In 1974, Reisz resurfaced in America with The Gambler, a dark odyssey in which a compulsive gambler, incisively played by James Caan, a New York professor of literature given to lucid analysis of his own malady in his lectures on Dostoevsky, desperately tries to stave off brutal retribution by raising the money he owes. The Gambler released a vein of dark lyricism in Reisz that was to illuminate all his subsequent work, featuring characters to varying degrees and in various ways marginalised by society: Who'll Stop the Rain? (1978, also known as Dog Soldiers), in which an ex-GI finds his marginal involvement with drugs in Vietnam sending his life back home spiralling out of control; The French Lieutenant's Woman (1981), eloquent in its treatment of the theme of repressed sexuality, even though Harold Pinter's script finds no proper answer to the problem of the dual-level narrative in John Fowles's source novel; Sweet Dreams (1985), Reisz's most perfectly realised and most underrated film, turning the unhappy life of singer Patsy Cline into the resonant tragedy of a couple caught between the devil of showbiz success and the deep blue sea of domestic bliss; and Everybody Wins (1990), an undeniably muddled adaptation of Arthur Miller's play Some Kind Of Love Story, which nevertheless makes a fascinating fist of the relationship between a private eye and a femme fatale as they evolve within the tangles of a film noir framework.
From 1991 to 2001, Reisz devoted himself to theatre direction in London (notably at the Almeida), Paris and Dublin.
He directed a number of plays for the Gate, beginning in 1993 with his production of Ibsen's A Doll's House, starring Niamh Cusack, for that year's Dublin Theatre Festival.
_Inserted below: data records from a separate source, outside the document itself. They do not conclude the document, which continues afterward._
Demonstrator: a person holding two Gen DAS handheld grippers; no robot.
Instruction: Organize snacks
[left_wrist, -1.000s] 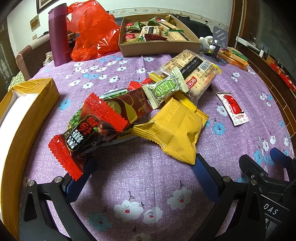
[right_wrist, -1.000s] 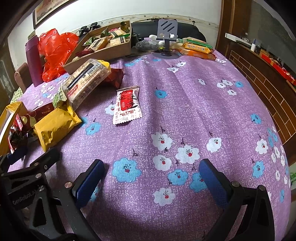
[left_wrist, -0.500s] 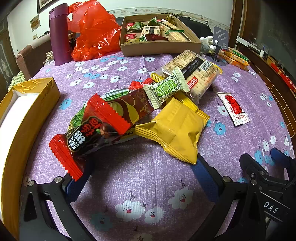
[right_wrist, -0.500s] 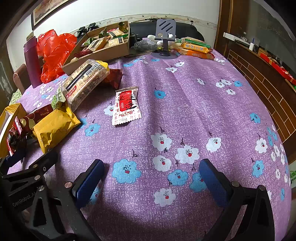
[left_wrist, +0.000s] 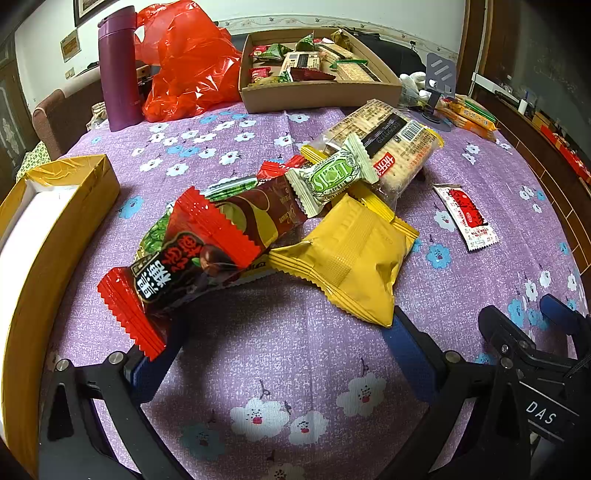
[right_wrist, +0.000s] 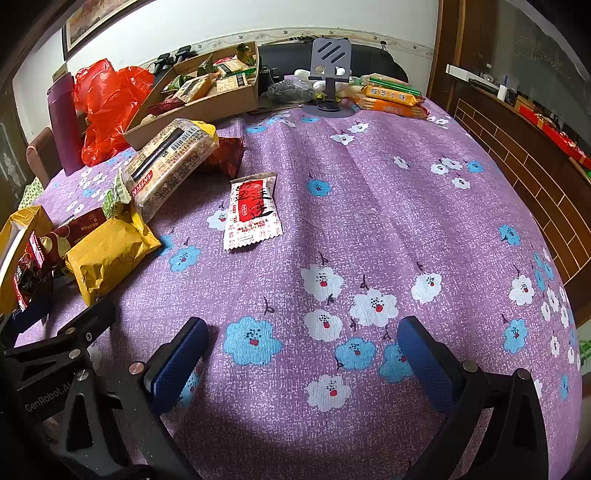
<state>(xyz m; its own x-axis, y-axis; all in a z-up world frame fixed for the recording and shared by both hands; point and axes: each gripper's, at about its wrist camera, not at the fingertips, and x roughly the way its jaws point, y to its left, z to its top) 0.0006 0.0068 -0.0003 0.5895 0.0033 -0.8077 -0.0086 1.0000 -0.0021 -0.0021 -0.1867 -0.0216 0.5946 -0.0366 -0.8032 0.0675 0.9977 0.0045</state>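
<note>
Left hand-held gripper (left_wrist: 284, 345) spread wide, low over the tabletop (left_wrist: 295, 369), nothing between the fingers. Yellow pouch (left_wrist: 351, 254) taken as landmark, lying in the heap of snacks. Nearest corner of the pouch just at the tip of the right blue finger pad (left_wrist: 410, 358); cannot tell whether touching. Left of the pouch: red-and-black candy wrapper (left_wrist: 173, 269), lower crimped end overlapping the tip of the left pad (left_wrist: 155, 369). Behind that wrapper, brown chocolate bar pack (left_wrist: 266, 218), leaning up toward a green-and-white sweet (left_wrist: 332, 173) beyond the pouch. Further beyond the pouch: long cracker pack (left_wrist: 391, 144), clear wrap with black band. Right of the pouch, apart from the heap: flat red-and-white sachet (left_wrist: 467, 218) alone on the cloth. Far left of the pouch: open yellow box (left_wrist: 74, 206), white inside. Far behind the pouch: cardboard tray (left_wrist: 317, 88) already holding several snacks, red plastic bag (left_wrist: 184, 62) and purple flask (left_wrist: 118, 70) to its left.

Right hand-held gripper (right_wrist: 306, 354) also spread, empty, over bare flowered cloth well right of the pouch (right_wrist: 107, 254). Sachet (right_wrist: 253, 212) ahead of it and to the left, not between the fingers. Grey phone stand (right_wrist: 330, 74) at the far edge.
</note>
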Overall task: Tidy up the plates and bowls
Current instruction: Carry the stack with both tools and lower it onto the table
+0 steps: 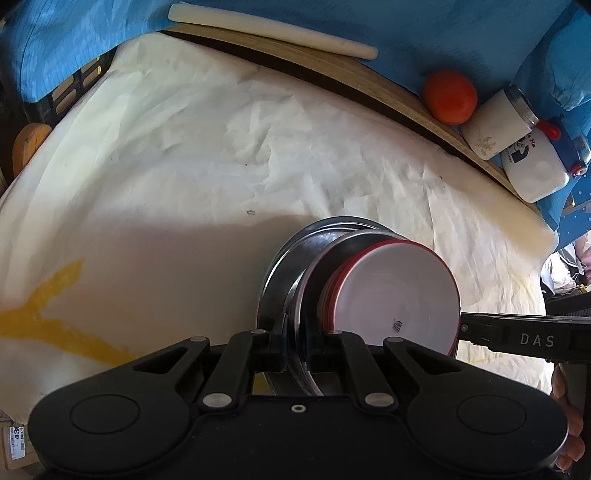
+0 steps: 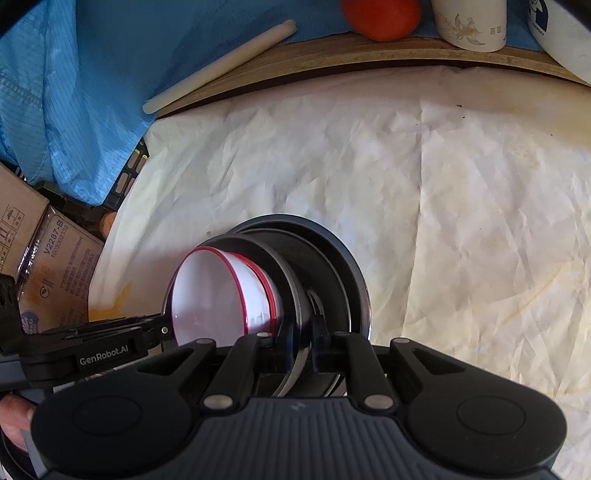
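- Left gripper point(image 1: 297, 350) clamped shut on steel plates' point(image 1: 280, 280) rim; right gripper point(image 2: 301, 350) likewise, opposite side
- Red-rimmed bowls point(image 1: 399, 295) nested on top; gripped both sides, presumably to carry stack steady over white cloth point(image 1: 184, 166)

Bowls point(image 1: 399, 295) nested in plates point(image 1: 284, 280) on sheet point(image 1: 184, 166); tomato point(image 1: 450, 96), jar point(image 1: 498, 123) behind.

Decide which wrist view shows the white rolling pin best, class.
The left wrist view: the rolling pin lies whole along the wooden board. The right wrist view shows it whole too, but smaller and slanted.
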Motion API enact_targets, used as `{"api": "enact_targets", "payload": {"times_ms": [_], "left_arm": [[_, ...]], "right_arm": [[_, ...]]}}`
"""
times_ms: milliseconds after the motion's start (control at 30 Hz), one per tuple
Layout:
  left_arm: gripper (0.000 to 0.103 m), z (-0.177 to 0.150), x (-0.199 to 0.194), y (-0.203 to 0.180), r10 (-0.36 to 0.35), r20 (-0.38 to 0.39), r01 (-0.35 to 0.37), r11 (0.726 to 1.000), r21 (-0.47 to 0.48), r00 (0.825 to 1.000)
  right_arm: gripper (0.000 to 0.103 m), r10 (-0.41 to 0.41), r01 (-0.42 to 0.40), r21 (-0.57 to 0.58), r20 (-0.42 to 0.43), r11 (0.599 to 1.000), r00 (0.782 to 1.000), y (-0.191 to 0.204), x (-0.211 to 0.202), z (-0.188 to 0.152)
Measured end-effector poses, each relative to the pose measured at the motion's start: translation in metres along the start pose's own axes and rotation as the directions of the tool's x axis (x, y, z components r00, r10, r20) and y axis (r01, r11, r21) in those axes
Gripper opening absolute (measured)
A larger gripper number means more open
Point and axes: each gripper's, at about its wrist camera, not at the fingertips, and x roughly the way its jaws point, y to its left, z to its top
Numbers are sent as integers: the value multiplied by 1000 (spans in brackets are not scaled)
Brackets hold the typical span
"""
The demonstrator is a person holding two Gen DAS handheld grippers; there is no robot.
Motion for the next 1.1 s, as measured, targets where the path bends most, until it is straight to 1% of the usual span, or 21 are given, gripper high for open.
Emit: {"api": "enact_targets", "payload": {"times_ms": [167,300,1100], "left_arm": [[6,0,2,0,-8,3,8,1000,-1,1000],[6,0,6,0,-15,-10,15,1000,-2,1000],[7,5,11,-6,-9,-1,9,1000,13,1000]], "right_arm": [[12,-4,4,2,2,1000,1000,-1,0,0],[13,-15,15,8,0,1000,1000,-3,1,1],[13,-12,12,18,13,1000,1000,-8,1,5]]}}
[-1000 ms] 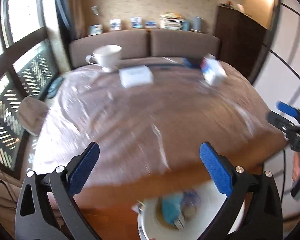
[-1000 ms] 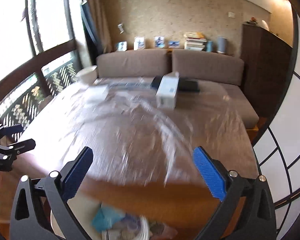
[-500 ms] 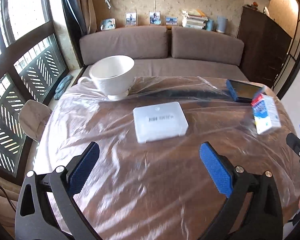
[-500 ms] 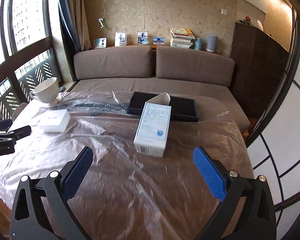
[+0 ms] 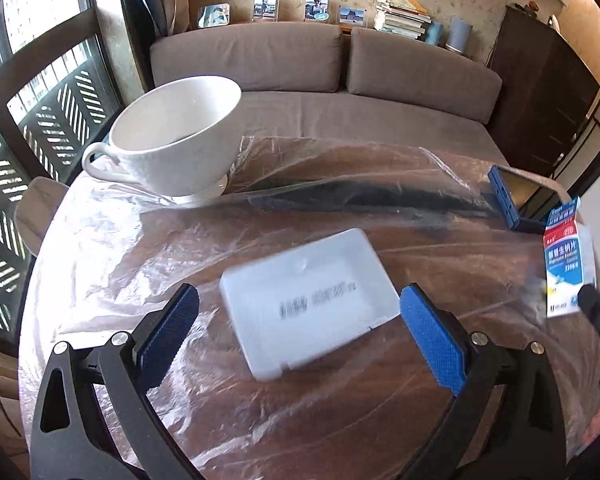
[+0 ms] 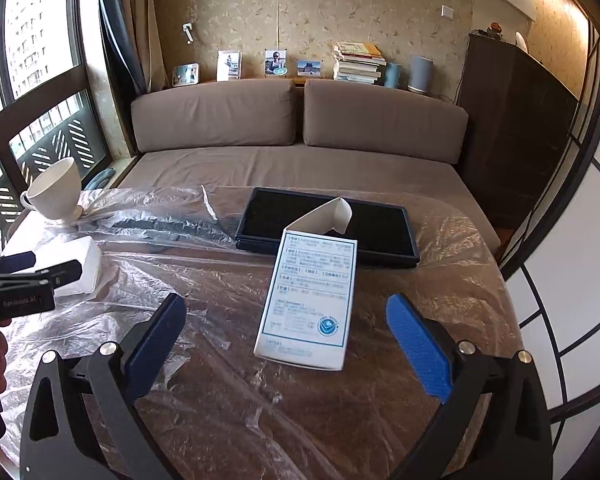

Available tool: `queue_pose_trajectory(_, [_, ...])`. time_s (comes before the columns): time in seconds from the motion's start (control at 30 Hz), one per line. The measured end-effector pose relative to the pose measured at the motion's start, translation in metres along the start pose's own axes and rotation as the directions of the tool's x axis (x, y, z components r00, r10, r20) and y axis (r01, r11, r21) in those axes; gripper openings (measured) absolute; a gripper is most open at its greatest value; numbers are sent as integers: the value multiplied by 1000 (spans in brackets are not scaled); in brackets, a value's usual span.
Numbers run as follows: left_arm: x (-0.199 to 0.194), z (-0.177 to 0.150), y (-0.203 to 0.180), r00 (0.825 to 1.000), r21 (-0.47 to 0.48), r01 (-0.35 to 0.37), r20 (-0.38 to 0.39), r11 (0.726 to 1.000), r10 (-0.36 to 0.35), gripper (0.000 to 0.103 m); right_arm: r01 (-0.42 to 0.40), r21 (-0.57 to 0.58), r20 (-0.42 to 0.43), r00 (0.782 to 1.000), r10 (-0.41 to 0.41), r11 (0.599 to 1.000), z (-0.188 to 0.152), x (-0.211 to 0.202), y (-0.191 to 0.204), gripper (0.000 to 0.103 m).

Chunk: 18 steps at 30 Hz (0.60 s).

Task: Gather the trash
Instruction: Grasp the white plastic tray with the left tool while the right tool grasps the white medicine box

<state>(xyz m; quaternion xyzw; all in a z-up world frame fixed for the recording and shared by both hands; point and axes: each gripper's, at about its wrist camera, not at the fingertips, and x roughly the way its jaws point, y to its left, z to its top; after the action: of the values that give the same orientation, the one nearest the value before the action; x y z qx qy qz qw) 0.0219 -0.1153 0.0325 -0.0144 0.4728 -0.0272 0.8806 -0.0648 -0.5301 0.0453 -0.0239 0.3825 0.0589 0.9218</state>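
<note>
Fingers (image 5: 168, 330) of left gripper (image 5: 300, 328) spread wide, gripping nothing, flanking white plastic case (image 5: 308, 304) flat on film-covered counter (image 5: 140, 248). White cup (image 5: 172, 144) beyond, at far left. Further right, fingers (image 6: 420, 344) of right gripper (image 6: 286, 340) likewise wide apart and empty, bracketing medicine box (image 6: 312, 300) with open flap, lying just before dark tablet (image 6: 328, 220).

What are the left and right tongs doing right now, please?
Left tongs: open, empty, around the white plastic case.
Right tongs: open, empty.
</note>
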Motion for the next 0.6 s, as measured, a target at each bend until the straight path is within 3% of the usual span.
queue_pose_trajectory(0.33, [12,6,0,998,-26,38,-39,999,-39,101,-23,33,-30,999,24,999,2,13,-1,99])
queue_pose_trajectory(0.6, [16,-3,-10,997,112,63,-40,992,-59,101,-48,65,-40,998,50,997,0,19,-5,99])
He was associated with the work of Pinter and Beckett, directing Moonlight and A Kind of Alaska as part of the Gate's first Pinter Festival, with Penelope Wilton, Iam Holm and Jim Norton in the leading roles. His production of Beckett's Happy Days with Rosaleen Linehan and Barry McGovern was particularly successful as part of the Gate's second Beckett Festival and went on to play at the Lincoln Centre in New York and the Almeaid Theatre in London, winning widespread critical acclaim.
Happy Days was revived in 1999 when the Gate Beckett Festival travelled to the Barbican Centre in London. In 1998, Reisz directed Eugene O'Neills Long Day's Journey into Night at the Gate, with Rosaleen Linehan and American actor Donald Moffat in the leading roles. In 2001, he returned with two further Pinter productions, a revival of A Kind of Alaska and Landscape, with Penelope Wilton and Stephen Brennan. His final production for the Gate, as part of the 2001 Dublin Theatre Festival was The Yalta Game, Brian Friel's adaptation of a Chekov short story, with Ciaran Hinds and Kelly Reilly in the leading roles.
His second wife, whom he married in 1963, was the American actor Betsy Blair: She and their three sons survive him.
Karel Reisz: born July 21 1926; died November 25th, 2002.